#### TASK INSTRUCTIONS
From the records below, transcribe only the lines running from the one with "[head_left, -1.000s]" through the one with "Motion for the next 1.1". Keep both of those end lines.

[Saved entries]

========================

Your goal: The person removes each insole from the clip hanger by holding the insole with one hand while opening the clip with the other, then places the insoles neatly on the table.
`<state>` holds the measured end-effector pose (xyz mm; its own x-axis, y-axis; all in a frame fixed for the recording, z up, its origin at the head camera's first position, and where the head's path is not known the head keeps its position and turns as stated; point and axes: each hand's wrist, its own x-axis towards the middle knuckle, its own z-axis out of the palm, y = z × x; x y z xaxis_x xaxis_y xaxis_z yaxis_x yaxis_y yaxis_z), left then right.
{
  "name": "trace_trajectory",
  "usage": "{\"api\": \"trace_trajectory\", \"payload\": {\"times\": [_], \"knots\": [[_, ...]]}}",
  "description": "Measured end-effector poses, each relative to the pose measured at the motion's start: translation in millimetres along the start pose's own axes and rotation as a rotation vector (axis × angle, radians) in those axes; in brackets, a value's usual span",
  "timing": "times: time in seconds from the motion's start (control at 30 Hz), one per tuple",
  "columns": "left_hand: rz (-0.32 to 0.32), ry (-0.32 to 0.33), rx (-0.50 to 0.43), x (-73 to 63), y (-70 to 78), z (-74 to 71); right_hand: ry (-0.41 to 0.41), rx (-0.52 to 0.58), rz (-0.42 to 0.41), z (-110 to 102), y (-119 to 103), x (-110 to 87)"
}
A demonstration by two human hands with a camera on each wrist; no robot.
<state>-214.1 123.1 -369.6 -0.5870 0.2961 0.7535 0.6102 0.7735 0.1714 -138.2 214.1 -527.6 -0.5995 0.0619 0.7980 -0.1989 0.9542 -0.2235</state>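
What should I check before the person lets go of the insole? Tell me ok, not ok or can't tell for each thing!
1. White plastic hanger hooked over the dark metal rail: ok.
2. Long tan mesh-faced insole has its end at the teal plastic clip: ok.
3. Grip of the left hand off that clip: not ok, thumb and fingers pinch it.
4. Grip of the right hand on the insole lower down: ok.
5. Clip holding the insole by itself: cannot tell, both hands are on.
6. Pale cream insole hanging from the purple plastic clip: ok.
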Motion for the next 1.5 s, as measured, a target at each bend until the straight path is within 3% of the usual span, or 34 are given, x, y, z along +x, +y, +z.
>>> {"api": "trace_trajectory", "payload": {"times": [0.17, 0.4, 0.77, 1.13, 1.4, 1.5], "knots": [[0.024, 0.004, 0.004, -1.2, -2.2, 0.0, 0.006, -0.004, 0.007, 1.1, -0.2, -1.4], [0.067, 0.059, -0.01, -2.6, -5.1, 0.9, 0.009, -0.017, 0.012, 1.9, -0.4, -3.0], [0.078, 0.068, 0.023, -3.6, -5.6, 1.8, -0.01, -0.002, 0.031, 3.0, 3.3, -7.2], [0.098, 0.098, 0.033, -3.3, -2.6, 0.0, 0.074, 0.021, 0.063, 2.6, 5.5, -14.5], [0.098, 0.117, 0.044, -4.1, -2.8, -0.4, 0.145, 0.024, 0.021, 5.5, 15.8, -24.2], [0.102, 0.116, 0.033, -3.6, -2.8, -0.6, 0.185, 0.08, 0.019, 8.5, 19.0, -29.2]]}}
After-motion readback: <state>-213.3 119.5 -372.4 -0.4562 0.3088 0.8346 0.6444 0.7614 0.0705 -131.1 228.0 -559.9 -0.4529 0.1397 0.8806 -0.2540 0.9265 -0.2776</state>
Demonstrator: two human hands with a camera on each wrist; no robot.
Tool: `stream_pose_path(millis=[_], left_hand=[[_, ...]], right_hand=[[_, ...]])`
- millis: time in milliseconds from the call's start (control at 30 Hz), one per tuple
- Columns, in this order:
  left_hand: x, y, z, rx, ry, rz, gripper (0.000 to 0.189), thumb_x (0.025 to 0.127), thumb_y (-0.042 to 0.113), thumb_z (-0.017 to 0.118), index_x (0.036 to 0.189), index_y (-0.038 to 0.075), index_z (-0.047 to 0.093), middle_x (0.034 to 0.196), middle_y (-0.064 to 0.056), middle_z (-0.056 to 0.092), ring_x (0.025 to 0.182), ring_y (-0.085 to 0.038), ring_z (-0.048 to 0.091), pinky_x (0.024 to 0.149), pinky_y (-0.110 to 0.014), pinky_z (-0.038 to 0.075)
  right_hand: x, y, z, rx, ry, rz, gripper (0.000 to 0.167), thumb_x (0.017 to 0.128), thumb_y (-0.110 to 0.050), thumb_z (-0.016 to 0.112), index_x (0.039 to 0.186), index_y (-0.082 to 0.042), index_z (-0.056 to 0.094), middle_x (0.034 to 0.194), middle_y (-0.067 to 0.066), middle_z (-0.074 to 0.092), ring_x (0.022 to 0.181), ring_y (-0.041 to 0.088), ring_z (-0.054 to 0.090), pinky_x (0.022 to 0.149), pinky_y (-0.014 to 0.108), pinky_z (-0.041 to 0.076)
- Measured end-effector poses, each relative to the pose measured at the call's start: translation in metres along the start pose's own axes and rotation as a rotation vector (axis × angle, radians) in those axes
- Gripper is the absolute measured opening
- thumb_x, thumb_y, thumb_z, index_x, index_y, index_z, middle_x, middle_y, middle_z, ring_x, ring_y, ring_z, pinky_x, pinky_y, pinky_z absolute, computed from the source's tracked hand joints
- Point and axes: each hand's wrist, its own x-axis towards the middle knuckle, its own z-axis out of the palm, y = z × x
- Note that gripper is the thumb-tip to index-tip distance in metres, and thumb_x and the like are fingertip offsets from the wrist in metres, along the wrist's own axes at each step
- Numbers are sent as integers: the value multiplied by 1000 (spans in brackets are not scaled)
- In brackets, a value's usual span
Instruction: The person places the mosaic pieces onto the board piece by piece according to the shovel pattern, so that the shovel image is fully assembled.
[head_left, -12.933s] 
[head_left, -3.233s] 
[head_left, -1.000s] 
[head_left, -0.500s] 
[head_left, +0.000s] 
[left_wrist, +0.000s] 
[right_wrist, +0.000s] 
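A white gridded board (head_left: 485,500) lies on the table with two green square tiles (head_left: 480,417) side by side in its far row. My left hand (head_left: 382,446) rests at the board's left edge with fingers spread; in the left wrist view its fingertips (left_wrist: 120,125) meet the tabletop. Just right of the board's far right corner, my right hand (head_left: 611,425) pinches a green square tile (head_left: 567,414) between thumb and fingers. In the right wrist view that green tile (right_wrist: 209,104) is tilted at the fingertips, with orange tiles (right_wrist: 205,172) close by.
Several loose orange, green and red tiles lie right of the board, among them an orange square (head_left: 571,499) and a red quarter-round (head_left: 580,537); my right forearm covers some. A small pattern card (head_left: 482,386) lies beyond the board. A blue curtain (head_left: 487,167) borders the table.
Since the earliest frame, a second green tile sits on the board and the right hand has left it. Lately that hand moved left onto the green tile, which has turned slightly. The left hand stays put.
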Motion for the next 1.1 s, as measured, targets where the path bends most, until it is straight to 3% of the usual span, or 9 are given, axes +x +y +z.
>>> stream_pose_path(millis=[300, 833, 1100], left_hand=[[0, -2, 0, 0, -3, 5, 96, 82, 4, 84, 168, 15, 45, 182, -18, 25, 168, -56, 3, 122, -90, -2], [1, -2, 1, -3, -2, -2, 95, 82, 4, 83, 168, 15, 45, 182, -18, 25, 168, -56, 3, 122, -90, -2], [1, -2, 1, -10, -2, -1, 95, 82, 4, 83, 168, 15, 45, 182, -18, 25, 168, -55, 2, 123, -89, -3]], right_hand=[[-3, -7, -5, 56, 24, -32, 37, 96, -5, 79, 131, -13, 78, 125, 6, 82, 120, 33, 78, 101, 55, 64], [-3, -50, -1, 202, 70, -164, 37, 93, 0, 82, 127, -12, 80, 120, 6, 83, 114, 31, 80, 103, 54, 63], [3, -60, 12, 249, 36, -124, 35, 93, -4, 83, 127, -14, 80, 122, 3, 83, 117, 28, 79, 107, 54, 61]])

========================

#### RESULT OF THIS TASK
[head_left, -1.000s] 
[head_left, -0.500s] 
[head_left, +0.000s] 
[left_wrist, +0.000s] 
[right_wrist, +0.000s] 
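A white gridded board (head_left: 485,500) lies on the table with two green square tiles (head_left: 480,417) side by side in its far row. My left hand (head_left: 382,446) rests at the board's left edge with fingers spread; in the left wrist view its fingertips (left_wrist: 120,125) meet the tabletop. Just right of the board's far right corner, my right hand (head_left: 611,425) pinches a green square tile (head_left: 567,414) between thumb and fingers. In the right wrist view that green tile (right_wrist: 209,104) is tilted at the fingertips, with orange tiles (right_wrist: 205,172) close by.
Several loose orange, green and red tiles lie right of the board, among them an orange square (head_left: 571,499) and a red quarter-round (head_left: 580,537); my right forearm covers some. A small pattern card (head_left: 482,386) lies beyond the board. A blue curtain (head_left: 487,167) borders the table.
Since the earliest frame, a second green tile sits on the board and the right hand has left it. Lately that hand moved left onto the green tile, which has turned slightly. The left hand stays put.
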Motion for the next 1.1 s, as measured, targets where the path bends most, until it is straight to 3% of the usual span, or 9 are given, axes +x +y +z.

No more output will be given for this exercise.